▶ Required work
Return the whole of the data exactly.

▶ Data excerpt
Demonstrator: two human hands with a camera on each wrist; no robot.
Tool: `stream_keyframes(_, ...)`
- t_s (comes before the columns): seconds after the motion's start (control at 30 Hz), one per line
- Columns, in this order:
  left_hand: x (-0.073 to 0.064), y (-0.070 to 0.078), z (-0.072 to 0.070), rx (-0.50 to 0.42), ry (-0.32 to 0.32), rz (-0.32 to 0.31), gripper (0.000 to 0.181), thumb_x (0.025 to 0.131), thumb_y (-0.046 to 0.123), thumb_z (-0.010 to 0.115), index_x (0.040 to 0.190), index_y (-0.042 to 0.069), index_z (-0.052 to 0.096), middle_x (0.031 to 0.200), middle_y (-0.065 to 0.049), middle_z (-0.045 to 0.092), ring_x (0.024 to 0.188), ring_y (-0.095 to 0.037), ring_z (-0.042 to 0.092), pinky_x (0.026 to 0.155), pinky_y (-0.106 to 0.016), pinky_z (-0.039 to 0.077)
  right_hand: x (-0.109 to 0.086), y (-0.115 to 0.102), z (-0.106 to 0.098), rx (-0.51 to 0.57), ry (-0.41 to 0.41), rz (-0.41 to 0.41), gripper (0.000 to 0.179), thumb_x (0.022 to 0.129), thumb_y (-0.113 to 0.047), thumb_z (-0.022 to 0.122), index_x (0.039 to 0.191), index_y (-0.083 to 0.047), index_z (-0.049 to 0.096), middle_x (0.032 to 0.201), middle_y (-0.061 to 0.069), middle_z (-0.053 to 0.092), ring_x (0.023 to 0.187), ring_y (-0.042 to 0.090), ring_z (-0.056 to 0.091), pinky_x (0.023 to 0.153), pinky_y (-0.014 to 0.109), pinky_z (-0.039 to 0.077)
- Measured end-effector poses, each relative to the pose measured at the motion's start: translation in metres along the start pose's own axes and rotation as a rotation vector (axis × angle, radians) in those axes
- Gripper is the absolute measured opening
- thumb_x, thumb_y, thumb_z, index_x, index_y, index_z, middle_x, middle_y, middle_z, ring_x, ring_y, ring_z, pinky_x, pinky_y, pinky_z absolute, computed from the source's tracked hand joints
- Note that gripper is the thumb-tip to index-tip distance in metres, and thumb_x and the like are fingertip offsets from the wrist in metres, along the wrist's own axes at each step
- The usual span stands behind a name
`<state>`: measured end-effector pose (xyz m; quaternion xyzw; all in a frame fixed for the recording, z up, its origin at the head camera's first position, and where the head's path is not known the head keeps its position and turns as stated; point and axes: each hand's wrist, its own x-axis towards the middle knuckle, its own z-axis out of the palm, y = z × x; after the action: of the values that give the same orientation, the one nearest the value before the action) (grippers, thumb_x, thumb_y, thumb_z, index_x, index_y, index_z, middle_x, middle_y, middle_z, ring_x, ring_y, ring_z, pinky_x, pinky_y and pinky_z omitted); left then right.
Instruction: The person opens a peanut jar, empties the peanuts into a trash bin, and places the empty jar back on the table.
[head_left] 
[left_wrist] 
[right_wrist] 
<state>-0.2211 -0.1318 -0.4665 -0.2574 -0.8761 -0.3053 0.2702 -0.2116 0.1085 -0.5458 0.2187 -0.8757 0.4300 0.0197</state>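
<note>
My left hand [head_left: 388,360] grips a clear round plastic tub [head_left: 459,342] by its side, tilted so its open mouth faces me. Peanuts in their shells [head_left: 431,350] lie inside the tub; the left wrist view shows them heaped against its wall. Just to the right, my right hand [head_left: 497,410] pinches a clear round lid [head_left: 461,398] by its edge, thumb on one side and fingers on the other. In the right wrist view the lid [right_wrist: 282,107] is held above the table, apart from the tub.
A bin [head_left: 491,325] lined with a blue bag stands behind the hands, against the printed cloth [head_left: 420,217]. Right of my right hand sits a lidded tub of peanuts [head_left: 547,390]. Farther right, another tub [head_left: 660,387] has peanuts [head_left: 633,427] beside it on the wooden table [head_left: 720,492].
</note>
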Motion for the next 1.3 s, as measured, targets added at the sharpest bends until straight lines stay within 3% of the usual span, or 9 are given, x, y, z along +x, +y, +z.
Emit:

▶ Solution for this problem
Demonstrator: two human hands with a camera on each wrist; no robot.
Tool: `stream_keyframes(_, ...)`
- t_s (comes before the columns): seconds after the motion's start (control at 30 Hz), one per line
- Columns, in this order:
  left_hand: x (-0.073 to 0.064), y (-0.070 to 0.078), z (-0.072 to 0.070), rx (-0.50 to 0.42), ry (-0.32 to 0.32), rz (-0.32 to 0.31), gripper (0.000 to 0.181), thumb_x (0.025 to 0.131), thumb_y (-0.046 to 0.123), thumb_z (-0.010 to 0.115), index_x (0.040 to 0.190), index_y (-0.042 to 0.069), index_z (-0.052 to 0.096), middle_x (0.031 to 0.200), middle_y (-0.065 to 0.049), middle_z (-0.045 to 0.092), ring_x (0.024 to 0.188), ring_y (-0.095 to 0.037), ring_z (-0.042 to 0.092), pinky_x (0.026 to 0.155), pinky_y (-0.106 to 0.016), pinky_z (-0.039 to 0.077)
  right_hand: x (-0.109 to 0.086), y (-0.115 to 0.102), z (-0.106 to 0.098), rx (-0.51 to 0.57), ry (-0.41 to 0.41), rz (-0.41 to 0.41), gripper (0.000 to 0.179), thumb_x (0.022 to 0.129), thumb_y (-0.113 to 0.047), thumb_z (-0.022 to 0.122), index_x (0.039 to 0.191), index_y (-0.083 to 0.047), index_z (-0.049 to 0.096), middle_x (0.032 to 0.201), middle_y (-0.061 to 0.069), middle_z (-0.053 to 0.092), ring_x (0.023 to 0.187), ring_y (-0.042 to 0.090), ring_z (-0.056 to 0.091), pinky_x (0.023 to 0.153), pinky_y (-0.014 to 0.109), pinky_z (-0.039 to 0.077)
- Measured end-effector poses, each relative to the pose measured at the motion's start: translation in metres along the start pose's own axes and rotation as a rotation vector (axis × angle, radians) in those axes
- Gripper is the absolute measured opening
- thumb_x, thumb_y, thumb_z, index_x, index_y, index_z, middle_x, middle_y, middle_z, ring_x, ring_y, ring_z, pinky_x, pinky_y, pinky_z absolute, computed from the source's tracked hand joints
- Note that gripper is the thumb-tip to index-tip distance in metres, and thumb_x and the like are fingertip offsets from the wrist in metres, along the wrist's own axes at each step
- The usual span stands behind a name
`<state>`: measured end-effector pose (xyz m; quaternion xyzw; all in a frame fixed for the recording, z up, its origin at the head camera's first position, and where the head's path is not known the head keeps its position and turns as stated; point and axes: each hand's wrist, its own x-axis towards the middle knuckle, its own z-axis out of the palm, y = z × x; after the action: of the values that give the same orientation, the one nearest the value before the action) (grippers, thumb_x, thumb_y, thumb_z, index_x, index_y, index_z, middle_x, middle_y, middle_z, ring_x, ring_y, ring_z, pinky_x, pinky_y and pinky_z omitted); left then right.
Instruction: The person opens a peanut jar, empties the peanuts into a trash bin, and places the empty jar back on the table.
[head_left] 
[left_wrist] 
[right_wrist] 
<state>-0.2211 -0.1318 -0.4665 -0.2574 -0.8761 -0.3053 0.2702 -0.2116 0.1085 -0.5458 0.2187 -0.8757 0.4300 0.0197</state>
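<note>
My left hand [head_left: 388,360] grips a clear round plastic tub [head_left: 459,342] by its side, tilted so its open mouth faces me. Peanuts in their shells [head_left: 431,350] lie inside the tub; the left wrist view shows them heaped against its wall. Just to the right, my right hand [head_left: 497,410] pinches a clear round lid [head_left: 461,398] by its edge, thumb on one side and fingers on the other. In the right wrist view the lid [right_wrist: 282,107] is held above the table, apart from the tub.
A bin [head_left: 491,325] lined with a blue bag stands behind the hands, against the printed cloth [head_left: 420,217]. Right of my right hand sits a lidded tub of peanuts [head_left: 547,390]. Farther right, another tub [head_left: 660,387] has peanuts [head_left: 633,427] beside it on the wooden table [head_left: 720,492].
</note>
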Motion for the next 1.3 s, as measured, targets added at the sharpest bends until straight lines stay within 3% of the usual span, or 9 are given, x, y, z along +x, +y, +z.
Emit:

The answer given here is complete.